東京理科大学大学院物理学専攻の深澤です。
連絡が遅くなり申し訳ありません。今日のNeuroClubでは私の研究をご紹介します。
よろしくお願いいたします。
アブストラクト
疼痛の客観的定量化は、神経科学および生理学研究、特に治療の開発と評価における疼痛強度の評価において重要な課題である。とりわけ、温度感受性イオンチャネル(TRPV1)が活性化し痛覚として認識され始める閾値温度域では、わずかな刺激強度の違いが顕著な行動変化をもたらすため、この境界での定量的評価が疼痛病態の理解に不可欠である。動物実験では従来、行動解析法が用いられてきたが、これらのアプローチは観察者バイアスや評価者間のばらつきの影響を受けやすい。さらに、あらかじめ定義された評価基準は、実験条件の変動や個体差に柔軟に対応できない可能性がある。
本研究では、計算行動解析に基づくマウスの疼痛強度の高精度かつ客観的な定量化手法の開発を目的とした。近年、機械学習を用いたマウス疼痛行動評価の自動化手法が注目されているが、疼痛刺激の強度に応じた行動変化の定量的評価は依然として十分に確立されていない。さらに、従来の手法では、実験者による物理的拘束や強制的な刺激提示が必要であり、マウスのより自然な行動状態下での疼痛応答を捉えることが困難であった。
これらの課題に対し、本研究では実験者の介入を最小限に抑え、マウスの自発的行動を観察可能な実験機器を新たに設計した。解析手法として姿勢推定DeepLabCut(DLC)と時系列解析手法ROCKETを使用し、TRPV1の活性化閾値である43℃をまたぎつつ、より温度差の小さい42℃と45℃に対する反応行動の識別を試みた。
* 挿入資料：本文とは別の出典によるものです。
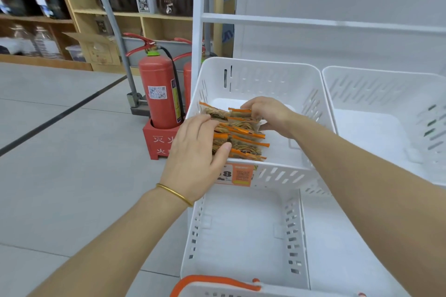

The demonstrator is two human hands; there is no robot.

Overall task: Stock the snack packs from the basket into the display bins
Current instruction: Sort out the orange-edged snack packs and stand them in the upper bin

マウスを床にペルチェ素子が埋め込まれたアクリル箱内に配置し、比較的自由な動きを可能にしながら、異なる温度(42℃, 45℃)で熱刺激を加え、詳細な行動変化を記録した。マウスの行動は、真上と側面に配置した2台のカメラで撮影した。取得した動画はDLCで解析し、マウスの様々な身体部位の座標時系列データを抽出した。これらのデータを時系列解析手法ROCKET\cite{RO}を使用し、訓練データからROCKET特徴量を生成し、印加温度を推定する二値分類器を最適化した。以上の実験により、ROCKET特徴量とridge回帰による分類器において最高F1スコアが0.77の精度で、熱刺激反応行動を区別できることが示された。本手法が一定の識別能力を持つことが確認されたことで、病態モデルマウスにおける疼痛行動の質的変化を定量的に評価する測定ツールとしての基盤が確立された。
この結果に関して、姿勢推定部位の変更や時系列解析ROCKETのパラメータ最適化など、識別精度向上に向けた改善の余地が残されている。さらなる結果の深堀では、機械学習のモデル解釈として、SHAPやFI(Feature Importance)等の手法を試みている。本研究の知見は、観察者バイアスに左右されない客観的で再現性のある疼痛強度評価指標の確立に貢献する。